Raw data START

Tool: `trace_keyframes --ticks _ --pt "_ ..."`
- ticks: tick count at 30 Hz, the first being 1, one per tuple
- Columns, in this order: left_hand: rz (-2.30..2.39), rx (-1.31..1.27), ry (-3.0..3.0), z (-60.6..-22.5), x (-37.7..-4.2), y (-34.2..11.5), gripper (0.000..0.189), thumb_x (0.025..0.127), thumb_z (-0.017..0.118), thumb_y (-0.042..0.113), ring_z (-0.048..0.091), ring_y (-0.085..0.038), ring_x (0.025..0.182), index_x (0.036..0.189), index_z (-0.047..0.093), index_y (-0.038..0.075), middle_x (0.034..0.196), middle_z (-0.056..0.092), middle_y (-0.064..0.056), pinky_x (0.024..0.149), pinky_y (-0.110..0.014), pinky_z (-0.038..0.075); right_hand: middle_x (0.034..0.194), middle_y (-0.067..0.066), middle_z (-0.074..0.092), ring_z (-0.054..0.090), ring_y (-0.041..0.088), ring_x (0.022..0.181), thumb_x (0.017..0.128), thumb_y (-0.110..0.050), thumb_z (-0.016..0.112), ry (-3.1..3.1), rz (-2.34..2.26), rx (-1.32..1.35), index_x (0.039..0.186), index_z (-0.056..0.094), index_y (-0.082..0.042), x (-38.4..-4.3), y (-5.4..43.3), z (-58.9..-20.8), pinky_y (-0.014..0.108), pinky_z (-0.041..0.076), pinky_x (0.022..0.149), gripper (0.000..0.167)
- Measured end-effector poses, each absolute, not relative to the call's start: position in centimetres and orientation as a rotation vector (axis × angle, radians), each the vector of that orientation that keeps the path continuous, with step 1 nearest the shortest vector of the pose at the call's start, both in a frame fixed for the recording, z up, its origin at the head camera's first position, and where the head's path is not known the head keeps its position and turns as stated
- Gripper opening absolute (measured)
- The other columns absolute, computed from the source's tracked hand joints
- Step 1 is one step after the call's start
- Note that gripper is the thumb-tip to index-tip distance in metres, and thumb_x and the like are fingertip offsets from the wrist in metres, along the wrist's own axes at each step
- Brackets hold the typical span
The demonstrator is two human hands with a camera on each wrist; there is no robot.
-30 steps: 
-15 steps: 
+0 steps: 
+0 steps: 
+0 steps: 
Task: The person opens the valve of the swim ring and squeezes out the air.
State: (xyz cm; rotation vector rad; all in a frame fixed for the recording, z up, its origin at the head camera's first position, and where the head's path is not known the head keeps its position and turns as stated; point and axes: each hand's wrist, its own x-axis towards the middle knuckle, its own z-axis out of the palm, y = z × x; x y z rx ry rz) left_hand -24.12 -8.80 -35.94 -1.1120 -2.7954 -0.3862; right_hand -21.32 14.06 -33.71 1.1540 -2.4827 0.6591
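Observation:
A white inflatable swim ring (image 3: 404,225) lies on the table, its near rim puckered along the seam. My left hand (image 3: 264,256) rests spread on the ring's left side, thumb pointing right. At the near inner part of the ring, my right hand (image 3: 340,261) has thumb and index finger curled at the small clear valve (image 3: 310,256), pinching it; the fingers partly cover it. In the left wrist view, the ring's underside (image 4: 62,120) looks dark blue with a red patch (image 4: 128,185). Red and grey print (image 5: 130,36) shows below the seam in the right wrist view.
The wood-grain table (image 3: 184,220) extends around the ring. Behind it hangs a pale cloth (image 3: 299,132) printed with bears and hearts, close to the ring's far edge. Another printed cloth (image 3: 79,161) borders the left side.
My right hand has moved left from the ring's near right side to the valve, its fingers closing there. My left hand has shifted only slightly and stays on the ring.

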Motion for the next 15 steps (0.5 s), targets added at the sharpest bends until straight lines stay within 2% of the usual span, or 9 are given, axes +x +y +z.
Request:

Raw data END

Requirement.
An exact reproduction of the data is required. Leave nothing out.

Answer section.
Tool: `trace_keyframes --ticks _ --pt "_ ..."`
- ticks: tick count at 30 Hz, the first being 1, one per tuple
- Columns, in this order: left_hand: rz (-2.30..2.39), rx (-1.31..1.27), ry (-3.0..3.0), z (-60.6..-22.5), x (-37.7..-4.2), y (-34.2..11.5), gripper (0.000..0.189), thumb_x (0.025..0.127), thumb_z (-0.017..0.118), thumb_y (-0.042..0.113), ring_z (-0.048..0.091), ring_y (-0.085..0.038), ring_x (0.025..0.182), index_x (0.036..0.189), index_z (-0.047..0.093), index_y (-0.038..0.075), middle_x (0.034..0.196), middle_z (-0.056..0.092), middle_y (-0.064..0.056), pinky_x (0.024..0.149), pinky_y (-0.110..0.014), pinky_z (-0.038..0.075); right_hand: middle_x (0.034..0.194), middle_y (-0.067..0.066), middle_z (-0.074..0.092), ring_z (-0.054..0.090), ring_y (-0.041..0.088), ring_x (0.022..0.181), thumb_x (0.017..0.128), thumb_y (-0.110..0.050), thumb_z (-0.016..0.112), ry (-3.1..3.1), rz (-2.34..2.26), rx (-1.32..1.35), index_x (0.039..0.186), index_z (-0.056..0.094), index_y (-0.082..0.042), x (-38.4..-4.3), y (-5.4..43.3), z (-58.9..-20.8), pinky_y (-0.014..0.108), pinky_z (-0.041..0.076), pinky_x (0.022..0.149), gripper (0.000..0.167)
- Measured end-effector poses, each absolute, not relative to the call's start: position in centimetres and orientation as a rotation vector (axis × angle, radians), each the vector of that orientation that keeps the path continuous, with step 1 nearest the shortest vector of the pose at the call's start, both in a frame fixed for the recording, z up, its origin at the head camera's first position, and where the head's path is not known the head keeps its position and turns as stated
- Gripper opening absolute (measured)
- The other columns absolute, computed from the source's tracked hand joints
- Step 1 is one step after the call's start
- Note that gripper is the thumb-tip to index-tip distance in metres, and thumb_x and the like are fingertip offsets from the wrist in metres, along the wrist's own axes at each step
- Brackets hold the typical span
The demonstrator is two human hands with a camera on each wrist; there is no robot.
-30 steps: 
-15 steps: 
+0 steps: 
+0 steps: 
+0 steps: 
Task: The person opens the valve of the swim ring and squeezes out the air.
State: (xyz cm; rotation vector rad; all in a frame fixed for the recording, z up, its origin at the head camera's first position, and where the head's path is not known the head keeps its position and turns as stated; point and axes: each hand's wrist, its own x-axis towards the middle knuckle, its own z-axis out of the palm, y = z × x; x y z rx ry rz) left_hand -24.12 -8.80 -35.94 -1.1120 -2.7954 -0.3862; right_hand -21.32 14.06 -33.71 1.1540 -2.4827 0.6591
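Observation:
A white inflatable swim ring (image 3: 404,225) lies on the table, its near rim puckered along the seam. My left hand (image 3: 264,256) rests spread on the ring's left side, thumb pointing right. At the near inner part of the ring, my right hand (image 3: 340,261) has thumb and index finger curled at the small clear valve (image 3: 310,256), pinching it; the fingers partly cover it. In the left wrist view, the ring's underside (image 4: 62,120) looks dark blue with a red patch (image 4: 128,185). Red and grey print (image 5: 130,36) shows below the seam in the right wrist view.
The wood-grain table (image 3: 184,220) extends around the ring. Behind it hangs a pale cloth (image 3: 299,132) printed with bears and hearts, close to the ring's far edge. Another printed cloth (image 3: 79,161) borders the left side.
My right hand has moved left from the ring's near right side to the valve, its fingers closing there. My left hand has shifted only slightly and stays on the ring.
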
Motion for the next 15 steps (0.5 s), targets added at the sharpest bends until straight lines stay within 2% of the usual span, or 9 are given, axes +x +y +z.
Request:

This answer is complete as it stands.